_TASK INSTRUCTIONS_.
Your job with the data below is to output exactly the lines from the one holding "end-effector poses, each" down to the one holding "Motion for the", both included, and no others.
___ GIVEN INFORMATION ___
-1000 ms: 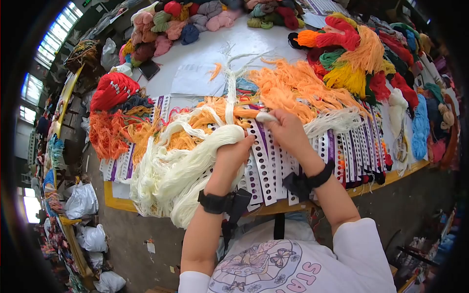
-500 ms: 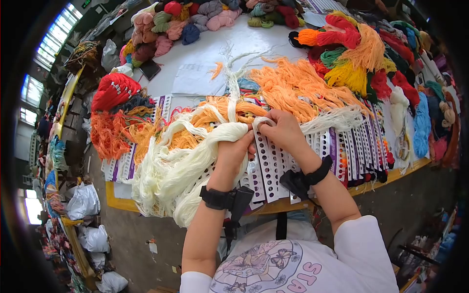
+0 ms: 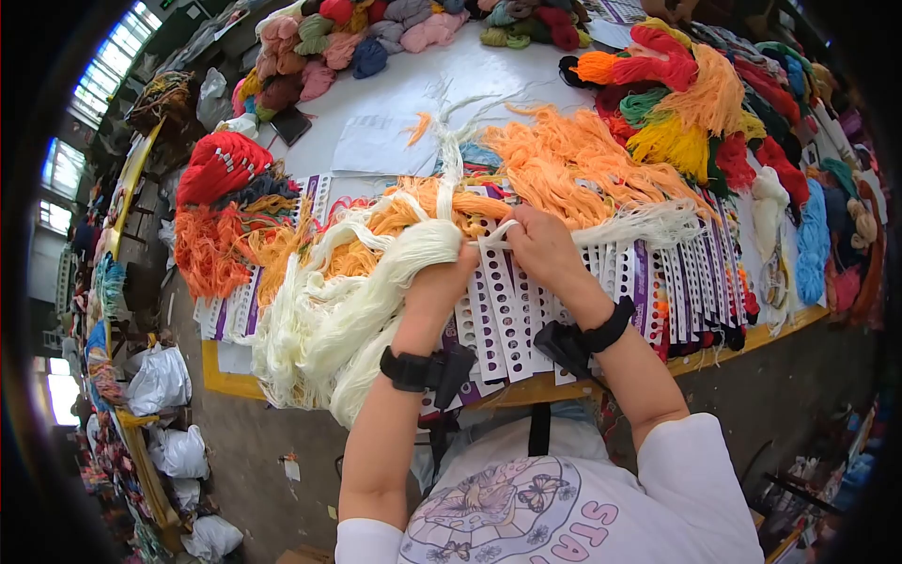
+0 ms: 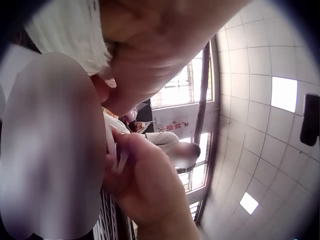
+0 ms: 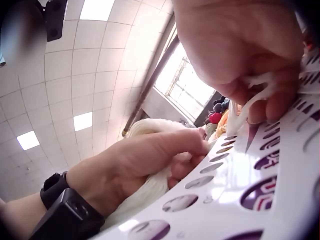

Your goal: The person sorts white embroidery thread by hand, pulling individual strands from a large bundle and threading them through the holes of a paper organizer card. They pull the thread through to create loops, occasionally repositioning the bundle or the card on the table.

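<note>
A thick cream yarn hank [image 3: 329,329] drapes over the left hand [image 3: 442,282] and hangs past the table's front edge. The left fingers curl under it, close to the punched white cards [image 3: 503,320]. In the right wrist view the left hand [image 5: 135,155] has thumb and fingers together at the card's edge, with cream yarn [image 5: 155,192] behind. The right hand [image 3: 545,246] pinches a thin white strand [image 3: 496,235] just right of the left hand; the right wrist view shows that strand [image 5: 239,120] running between the right hand's fingers [image 5: 272,102].
Orange yarn [image 3: 564,169] lies behind the cards. Red hanks [image 3: 221,169] are at the left, yellow yarn [image 3: 672,146] at the right, mixed hanks [image 3: 357,38] at the back. A phone [image 3: 291,125] and paper sheets [image 3: 383,146] lie on the white tabletop [image 3: 423,85].
The left hand has moved slightly left and the cream hank has shifted with it. At the right hand, the yarn loop has become a narrower strand stretched between the hands.
</note>
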The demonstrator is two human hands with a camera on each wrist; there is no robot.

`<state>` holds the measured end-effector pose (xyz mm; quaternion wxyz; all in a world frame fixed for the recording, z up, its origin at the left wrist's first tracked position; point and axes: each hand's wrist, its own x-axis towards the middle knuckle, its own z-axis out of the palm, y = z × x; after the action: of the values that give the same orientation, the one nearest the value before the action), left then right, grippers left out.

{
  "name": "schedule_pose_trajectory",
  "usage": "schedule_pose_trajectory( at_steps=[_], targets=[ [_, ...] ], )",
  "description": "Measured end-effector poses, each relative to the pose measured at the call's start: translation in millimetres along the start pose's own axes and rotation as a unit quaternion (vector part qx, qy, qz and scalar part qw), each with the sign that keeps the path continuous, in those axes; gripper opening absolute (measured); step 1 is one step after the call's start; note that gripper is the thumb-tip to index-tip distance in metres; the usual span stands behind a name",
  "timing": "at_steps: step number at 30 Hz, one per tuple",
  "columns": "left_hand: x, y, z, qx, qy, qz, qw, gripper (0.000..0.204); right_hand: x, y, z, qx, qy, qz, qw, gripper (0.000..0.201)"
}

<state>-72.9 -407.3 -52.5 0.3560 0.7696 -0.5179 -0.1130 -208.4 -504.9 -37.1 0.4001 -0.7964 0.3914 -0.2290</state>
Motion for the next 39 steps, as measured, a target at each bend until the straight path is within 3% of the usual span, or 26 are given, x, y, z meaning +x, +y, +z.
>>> schedule_pose_trajectory(
  at_steps=[2, 3, 4, 5, 6, 9, 12, 15, 16, 18, 19, 21, 23, 25, 26, 28, 31, 32, 35, 37, 39],
  targets=[
    [-2.2, -19.6, -10.4, 0.068, 0.114, 0.143, 0.981, 0.011, -1.4, -2.4, -0.8, -0.019, -0.003, -0.019, 1.000, 0.022],
    [-3.0, -10.7, -20.6, -0.043, 0.067, 0.026, 0.996, 0.011, -1.3, -3.2, -1.3, -0.029, -0.004, -0.029, 0.999, 0.022],
    [-5.5, -0.2, -33.3, -0.153, 0.019, -0.093, 0.984, 0.012, -1.3, -4.4, -2.1, -0.029, -0.009, -0.022, 0.999, 0.022],
    [-7.2, 5.9, -42.1, -0.260, -0.029, -0.209, 0.942, 0.012, -1.0, -5.6, -3.0, -0.029, -0.015, -0.015, 0.999, 0.022],
    [-8.1, 2.2, -44.6, -0.341, -0.044, -0.216, 0.914, 0.015, -0.6, -6.1, -3.4, -0.030, -0.020, -0.008, 0.999, 0.022],
    [-5.0, 10.6, -49.6, -0.372, -0.082, -0.212, 0.900, 0.022, -0.7, -2.8, -3.5, 0.016, -0.033, 0.010, 0.999, 0.022],
    [-6.6, 4.6, -37.1, -0.239, -0.056, -0.123, 0.961, 0.024, -1.2, -5.4, -6.5, 0.036, -0.039, 0.014, 0.998, 0.023],
    [-6.5, 4.9, -34.1, -0.177, -0.017, -0.076, 0.981, 0.025, -0.2, -2.9, -6.6, 0.059, -0.043, 0.027, 0.997, 0.024],
    [-6.1, 7.6, -35.1, -0.228, -0.034, -0.110, 0.967, 0.024, 0.7, -0.9, -6.2, 0.063, -0.047, 0.035, 0.996, 0.023],
    [-4.5, 16.0, -40.9, -0.326, -0.067, -0.178, 0.926, 0.022, 2.4, 1.6, -5.4, 0.071, -0.053, 0.052, 0.995, 0.023],
    [-3.1, 17.7, -44.0, -0.412, -0.105, -0.215, 0.879, 0.021, 2.5, 1.2, -7.1, 0.087, -0.070, 0.073, 0.991, 0.022],
    [0.3, 19.0, -50.2, -0.567, -0.178, -0.280, 0.754, 0.019, 0.4, -4.0, -12.0, 0.118, -0.104, 0.113, 0.981, 0.021],
    [3.0, 17.6, -44.3, -0.704, -0.167, -0.311, 0.617, 0.018, -1.6, -2.4, -13.8, 0.106, -0.090, 0.041, 0.989, 0.020],
    [1.6, 22.0, -40.7, -0.725, -0.155, -0.293, 0.604, 0.018, -5.9, -4.1, -16.0, 0.100, -0.076, -0.012, 0.992, 0.020],
    [-0.4, 33.4, -43.6, -0.684, -0.147, -0.260, 0.666, 0.018, -8.3, -8.9, -19.0, 0.100, -0.070, -0.031, 0.992, 0.020],
    [0.2, 35.3, -48.4, -0.533, -0.207, -0.149, 0.807, 0.021, -13.9, -21.6, -27.3, 0.071, -0.064, -0.063, 0.993, 0.018],
    [-2.6, 39.2, -44.6, -0.315, -0.291, -0.069, 0.901, 0.022, -11.1, -14.2, -12.7, 0.078, -0.013, -0.205, 0.976, 0.017],
    [-0.2, 38.4, -43.5, -0.264, -0.297, -0.049, 0.917, 0.022, -10.2, -10.7, -11.0, 0.049, -0.016, -0.203, 0.978, 0.017],
    [11.7, 31.3, -37.2, -0.155, -0.261, 0.077, 0.950, 0.021, -9.8, -5.8, -3.0, 0.120, 0.018, -0.154, 0.981, 0.015],
    [12.0, 33.4, -41.4, -0.313, -0.223, -0.094, 0.918, 0.024, -5.8, 3.6, 6.7, 0.141, 0.077, -0.123, 0.979, 0.014],
    [15.7, 27.0, -49.9, -0.471, -0.174, -0.223, 0.836, 0.032, -4.4, 6.9, 9.0, 0.143, 0.109, -0.094, 0.979, 0.014]
  ],
)
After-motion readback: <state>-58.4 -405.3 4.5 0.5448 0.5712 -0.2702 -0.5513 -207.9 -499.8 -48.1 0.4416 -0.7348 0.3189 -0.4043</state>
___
_REPLY_.
  "description": "Measured end-effector poses, each relative to the pose measured at the call's start: translation in millimetres along the start pose's own axes and rotation as a unit quaternion (vector part qx, qy, qz and scalar part qw), each with the sign that keeps the path continuous, in those axes; gripper opening absolute (measured); step 1 is one step after the call's start; note that gripper is the thumb-tip to index-tip distance in metres; the usual span stands behind a name",
  "timing": "at_steps: step number at 30 Hz, one per tuple",
  "columns": "left_hand: x, y, z, qx, qy, qz, qw, gripper (0.000..0.204); right_hand: x, y, z, qx, qy, qz, qw, gripper (0.000..0.201)"
}

<state>-72.9 -407.3 -52.5 0.3560 0.7696 -0.5179 -0.1130 -208.4 -504.9 -37.1 0.4001 -0.7964 0.3914 -0.2290</state>
Motion for the next 39 steps, as measured, a target at each bend until the straight path is within 3% of the usual span, or 26 are given, x, y, z meaning +x, +y, +z.

This response is complete, and nothing else is pending.